Wer freies WLAN anbietet, soll zukünftig kein „Störer“ mehr sein

Die Politik wünscht sich weitere Fortschritte bei der Digitalisierung vieler Vorgänge des täglichen Lebens. Die Möglichkeiten zur digitalen Bezahlung von Fahrkarten bei der Bahn und bei öffentlichen Verkehrsmitteln und digitaler Zahlung von Parkgebühren werden als neue Möglichkeiten der Internetnutzung gefeiert. Eine wichtige Voraussetzung dafür, am digitalen Austausch teilzunehmen, ist nicht nur der Besitz eines handlichen, internetfähigen Endgeräts, sondern auch das Angebot von WLAN, der praktischen, kabellosen Internetverbindung.
Freier Zugang zum WLAN in öffentlichen Räumen konnte in Deutschland bisher dazu führen, dass der Inhaber des WLAN-Anschlusses für das Verhalten von Nutzern zur Rechenschaft gezogen wird, die er gar nicht kennt. Bietet ein Café-Betreiber den Gästen an, seinen WLAN-Anschluss zu nutzen, während sie Kaffee und Kuchen genießen, kann es sein, dass er als „Störer“ zur Verantwortung gezogen wird, wenn unter vielen ehrlichen Internetnutzern ein „schwarzes Schaf“ sitzt und durch illegales Filesharing Urheberrechte verletzt. Weil es unmöglich ist, gute Internetnutzer von böswilligen Internetnutzern zu unterscheiden, wenn sich alle im öffentlichen Raum bewegen, gibt es bisher nur wenig frei nutzbare WLAN-Verbindungen in Deutschland. Die Versorgung ist insgesamt schlechter als in manchem Entwicklungsland.Haftungsprivileg gilt nicht, Abmahner kassierenDie gesetzliche Lage und immer aktive Anwaltskanzleien, die sich vollständig auf kostenträchtige Abmahnungen wegen Urheberrechtsverletzungen im Internet spezialisiert haben, haben es für Restaurant- und Ladenbesitzer zum Risiko gemacht, ihren Kunden den WLAN-Service anzubieten, den er sogar aus dem Urlaub in Thailand kennt. Das Haftungsprivileg des Diensteanbieters, dass diesem gemäß § 8 TMG die unbearbeitete Durchleitung von fremden Informationen unter bestimmten Umständen gestattet, ohne ihn selbst für die Inhalte haftbar zu machen, gilt in derzeitiger Fassung nicht für Inhaber eines WLAN-Anschlusses. Dabei ist es gleichgültig, ob der WLAN-Anschluss privat oder geschäftlich betrieben wird.

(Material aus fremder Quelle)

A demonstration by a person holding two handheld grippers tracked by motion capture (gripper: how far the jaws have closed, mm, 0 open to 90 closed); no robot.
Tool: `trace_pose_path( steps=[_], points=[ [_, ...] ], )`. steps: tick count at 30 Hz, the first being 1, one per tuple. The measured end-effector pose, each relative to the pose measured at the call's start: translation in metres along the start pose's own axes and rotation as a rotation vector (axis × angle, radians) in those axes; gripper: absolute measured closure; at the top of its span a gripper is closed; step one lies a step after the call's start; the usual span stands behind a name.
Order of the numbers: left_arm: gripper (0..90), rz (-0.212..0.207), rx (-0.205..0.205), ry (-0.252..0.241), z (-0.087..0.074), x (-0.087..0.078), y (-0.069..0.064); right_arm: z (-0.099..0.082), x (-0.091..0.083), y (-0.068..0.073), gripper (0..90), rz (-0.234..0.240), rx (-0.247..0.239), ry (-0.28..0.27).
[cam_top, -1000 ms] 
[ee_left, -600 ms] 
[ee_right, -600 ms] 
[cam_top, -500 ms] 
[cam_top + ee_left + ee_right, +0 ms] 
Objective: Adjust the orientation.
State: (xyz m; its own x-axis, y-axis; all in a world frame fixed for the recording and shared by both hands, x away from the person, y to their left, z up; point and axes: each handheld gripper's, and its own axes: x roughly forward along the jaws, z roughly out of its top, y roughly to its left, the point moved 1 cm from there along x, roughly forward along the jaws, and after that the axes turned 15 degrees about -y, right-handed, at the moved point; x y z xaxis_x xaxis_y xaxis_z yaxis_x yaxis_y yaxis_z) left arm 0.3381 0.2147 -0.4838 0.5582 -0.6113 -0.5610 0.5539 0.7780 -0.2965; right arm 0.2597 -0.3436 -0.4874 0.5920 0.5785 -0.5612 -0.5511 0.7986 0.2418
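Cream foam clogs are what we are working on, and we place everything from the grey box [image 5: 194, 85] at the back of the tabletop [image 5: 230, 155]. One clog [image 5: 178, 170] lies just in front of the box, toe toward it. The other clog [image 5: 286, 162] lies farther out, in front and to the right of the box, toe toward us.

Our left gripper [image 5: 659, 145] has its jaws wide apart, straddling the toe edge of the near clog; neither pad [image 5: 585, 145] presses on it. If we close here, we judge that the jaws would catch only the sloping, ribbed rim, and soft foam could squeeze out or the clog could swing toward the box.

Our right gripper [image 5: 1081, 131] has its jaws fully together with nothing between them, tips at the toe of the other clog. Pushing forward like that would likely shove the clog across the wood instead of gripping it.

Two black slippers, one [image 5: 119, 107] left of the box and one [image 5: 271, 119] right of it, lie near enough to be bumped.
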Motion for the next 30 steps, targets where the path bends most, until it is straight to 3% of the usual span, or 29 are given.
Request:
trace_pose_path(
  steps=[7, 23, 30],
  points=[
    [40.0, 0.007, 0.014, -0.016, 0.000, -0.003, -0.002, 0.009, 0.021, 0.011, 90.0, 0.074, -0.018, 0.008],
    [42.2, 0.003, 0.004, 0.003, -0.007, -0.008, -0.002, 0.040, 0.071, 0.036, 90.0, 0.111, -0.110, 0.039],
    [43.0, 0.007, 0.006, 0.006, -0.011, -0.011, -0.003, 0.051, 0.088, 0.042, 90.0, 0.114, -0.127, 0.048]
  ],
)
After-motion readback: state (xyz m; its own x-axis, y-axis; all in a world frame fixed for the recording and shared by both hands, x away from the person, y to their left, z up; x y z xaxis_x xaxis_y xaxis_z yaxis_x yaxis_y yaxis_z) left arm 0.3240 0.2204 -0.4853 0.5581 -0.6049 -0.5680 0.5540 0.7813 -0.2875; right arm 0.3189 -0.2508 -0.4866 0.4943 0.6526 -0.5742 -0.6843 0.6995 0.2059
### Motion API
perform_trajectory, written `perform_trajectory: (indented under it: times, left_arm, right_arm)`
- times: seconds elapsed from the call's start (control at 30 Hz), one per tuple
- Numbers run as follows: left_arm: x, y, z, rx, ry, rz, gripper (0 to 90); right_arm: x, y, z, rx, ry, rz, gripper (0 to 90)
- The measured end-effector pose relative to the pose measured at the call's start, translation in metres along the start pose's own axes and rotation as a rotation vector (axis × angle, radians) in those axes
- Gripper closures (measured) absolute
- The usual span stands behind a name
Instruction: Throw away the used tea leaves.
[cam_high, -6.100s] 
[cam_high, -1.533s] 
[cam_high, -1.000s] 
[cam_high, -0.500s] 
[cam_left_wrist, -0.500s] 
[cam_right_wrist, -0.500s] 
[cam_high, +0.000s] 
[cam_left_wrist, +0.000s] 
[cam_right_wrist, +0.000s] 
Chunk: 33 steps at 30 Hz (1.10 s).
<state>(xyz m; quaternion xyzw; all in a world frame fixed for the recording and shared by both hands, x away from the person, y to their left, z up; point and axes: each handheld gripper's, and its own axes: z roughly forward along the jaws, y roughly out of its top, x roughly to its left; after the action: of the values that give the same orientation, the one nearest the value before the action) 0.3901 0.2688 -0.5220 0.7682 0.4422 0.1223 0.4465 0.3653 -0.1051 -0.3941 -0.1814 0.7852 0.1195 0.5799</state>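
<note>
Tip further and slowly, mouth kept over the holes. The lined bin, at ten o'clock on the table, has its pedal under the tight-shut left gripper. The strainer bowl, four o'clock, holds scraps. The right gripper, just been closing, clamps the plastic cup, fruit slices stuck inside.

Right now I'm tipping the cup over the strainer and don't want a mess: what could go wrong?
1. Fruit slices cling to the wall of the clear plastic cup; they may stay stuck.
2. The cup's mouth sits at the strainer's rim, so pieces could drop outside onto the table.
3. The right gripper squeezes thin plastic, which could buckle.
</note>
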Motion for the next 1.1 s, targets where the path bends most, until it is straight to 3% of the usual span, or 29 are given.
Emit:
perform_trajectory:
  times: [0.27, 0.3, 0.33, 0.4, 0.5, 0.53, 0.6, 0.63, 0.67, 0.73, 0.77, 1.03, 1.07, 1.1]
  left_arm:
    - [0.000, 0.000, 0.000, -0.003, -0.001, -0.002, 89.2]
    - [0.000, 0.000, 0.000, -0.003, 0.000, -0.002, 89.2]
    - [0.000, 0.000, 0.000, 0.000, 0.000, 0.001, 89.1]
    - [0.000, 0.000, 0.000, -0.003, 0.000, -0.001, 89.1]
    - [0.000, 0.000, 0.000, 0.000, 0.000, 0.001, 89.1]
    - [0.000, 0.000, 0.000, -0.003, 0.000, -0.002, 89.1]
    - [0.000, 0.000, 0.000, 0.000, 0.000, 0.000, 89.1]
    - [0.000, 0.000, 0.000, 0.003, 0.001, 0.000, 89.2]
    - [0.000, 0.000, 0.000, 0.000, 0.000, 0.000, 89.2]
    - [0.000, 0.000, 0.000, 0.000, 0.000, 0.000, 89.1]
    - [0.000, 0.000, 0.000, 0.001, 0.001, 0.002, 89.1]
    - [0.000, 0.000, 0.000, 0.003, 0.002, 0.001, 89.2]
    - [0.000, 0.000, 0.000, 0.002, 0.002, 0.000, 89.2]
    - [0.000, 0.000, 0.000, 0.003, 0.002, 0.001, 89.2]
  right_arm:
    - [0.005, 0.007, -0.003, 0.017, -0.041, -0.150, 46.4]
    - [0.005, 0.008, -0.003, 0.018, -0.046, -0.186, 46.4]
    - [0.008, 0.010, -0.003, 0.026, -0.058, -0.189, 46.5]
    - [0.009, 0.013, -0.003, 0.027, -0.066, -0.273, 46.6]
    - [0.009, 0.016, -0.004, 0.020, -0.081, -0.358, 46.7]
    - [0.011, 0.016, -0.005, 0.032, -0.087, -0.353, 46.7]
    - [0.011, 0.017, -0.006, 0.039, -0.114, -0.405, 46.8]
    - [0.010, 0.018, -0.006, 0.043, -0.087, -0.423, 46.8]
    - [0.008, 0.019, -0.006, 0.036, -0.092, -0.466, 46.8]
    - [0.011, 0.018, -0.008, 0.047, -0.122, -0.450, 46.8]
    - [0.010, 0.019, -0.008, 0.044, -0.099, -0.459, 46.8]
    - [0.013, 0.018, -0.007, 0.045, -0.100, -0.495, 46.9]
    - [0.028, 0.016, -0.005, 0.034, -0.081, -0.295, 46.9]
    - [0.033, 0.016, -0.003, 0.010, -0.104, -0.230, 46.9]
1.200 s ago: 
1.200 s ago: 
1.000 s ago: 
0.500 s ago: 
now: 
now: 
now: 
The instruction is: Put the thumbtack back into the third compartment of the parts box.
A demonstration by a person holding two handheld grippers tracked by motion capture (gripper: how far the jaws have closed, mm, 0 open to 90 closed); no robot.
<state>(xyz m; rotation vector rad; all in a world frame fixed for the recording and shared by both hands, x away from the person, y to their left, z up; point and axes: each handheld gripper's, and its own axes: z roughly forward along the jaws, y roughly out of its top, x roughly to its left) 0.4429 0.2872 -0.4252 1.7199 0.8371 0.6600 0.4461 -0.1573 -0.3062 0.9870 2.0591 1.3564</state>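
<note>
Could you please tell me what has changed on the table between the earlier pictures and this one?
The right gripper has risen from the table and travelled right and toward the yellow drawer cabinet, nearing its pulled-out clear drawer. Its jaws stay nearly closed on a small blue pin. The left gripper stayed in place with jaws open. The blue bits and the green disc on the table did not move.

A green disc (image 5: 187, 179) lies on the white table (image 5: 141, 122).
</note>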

Politische Ziele und rechtliche Umsetzung

Die Große Koalition hat sich zu Beginn ihrer Regierungszeit zum Ziel gesetzt, die Digitalisierung im Alltag voranzubringen. Dazu gehört die veratärkte Nutzbarkeit von freiem WLAN in öffentlichen Bereichen. Als Hindernis wird hier die sogenannte „Störerhaftung“ wirksam. Im Interesse der Inhaber von Urheberrechten wurde der Anschlussinhaber für Verletzungshandlungen, die von seinem Anschluss ausgingen, ohne Rücksicht auf Tatbeteiligung oder Kenntnis zur Verantwortung gezogen. Zuerst wurde der Störer, dessen einziger Beitrag zur Rechteverletzung in der Bereitstellung des WLAN-Anschlusses bestanden hat, von der Schadensersatzpflicht befreit. Voraussetzung ist die hinreichende Sicherung des Anschlusses vor Missbrauch. Der Anschlussinhaber blieb aber Störer und konnte als solcher kostenpflichtig abgemahnt und zur Unterlassung aufgefordert werden.

EUGH hebt teilweise Haftungsfreistellungen wieder auf

Ein Urteil des Europäischen Gerichtshofes, das nach zwischenzeitlicher Reduzierung die Haftung für den Störer wieder ausweitet, war der letzte Anlass, sich auch in Deutschland vom Prinzip der Störerhaftung abzuwenden. An die Stelle der kostenträchtigen Abmahnung und des Unterlassungsanspruchs will die Große Koalition für Inhaber von Urheberrechten nun einen Sperranspruch einführen. Anschlussinhaber können auf dieser Grundlage Sperrung verpflichtet werden, um die Gefahr einer weiteren Rechtsverletzung zu beseitigen. Kosten soll der Rechteinhaber tragen. Nutzer von freien WLAN-Verbindungen sollen vor dem Einloggen bestätigen, dass sie keinen Missbrauch der Internetverbindung beabsichtigen. Experten befürchten, es könne durch die Einführung einer Rechtsgrundlage für Sperrungen zu einer unangemessenen Welle von Sperranträgen kommen.